DESCRIPTION OF THE TASK:
What you return must match the listing below exactly.

RAW DATA:
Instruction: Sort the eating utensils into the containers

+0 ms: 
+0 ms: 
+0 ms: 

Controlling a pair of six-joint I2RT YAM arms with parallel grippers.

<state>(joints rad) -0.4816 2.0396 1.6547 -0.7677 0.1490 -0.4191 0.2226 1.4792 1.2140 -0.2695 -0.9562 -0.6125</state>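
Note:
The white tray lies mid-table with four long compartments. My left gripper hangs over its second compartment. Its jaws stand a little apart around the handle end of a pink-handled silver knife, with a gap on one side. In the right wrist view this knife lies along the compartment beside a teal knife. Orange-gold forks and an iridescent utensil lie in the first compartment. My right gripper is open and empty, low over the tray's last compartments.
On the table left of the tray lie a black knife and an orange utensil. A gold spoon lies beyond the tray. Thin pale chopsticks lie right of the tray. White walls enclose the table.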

WRITTEN ANSWER:
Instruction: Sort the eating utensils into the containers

+0 ms: 
+0 ms: 
+0 ms: 

Controlling a pair of six-joint I2RT YAM arms with parallel grippers.

<state>(joints rad) -0.4816 2.0396 1.6547 -0.7677 0.1490 -0.4191 0.2226 1.4792 1.2140 -0.2695 -0.9562 -0.6125</state>
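Note:
The white tray lies mid-table with four long compartments. My left gripper hangs over its second compartment. Its jaws stand a little apart around the handle end of a pink-handled silver knife, with a gap on one side. In the right wrist view this knife lies along the compartment beside a teal knife. Orange-gold forks and an iridescent utensil lie in the first compartment. My right gripper is open and empty, low over the tray's last compartments.
On the table left of the tray lie a black knife and an orange utensil. A gold spoon lies beyond the tray. Thin pale chopsticks lie right of the tray. White walls enclose the table.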

No further output is expected.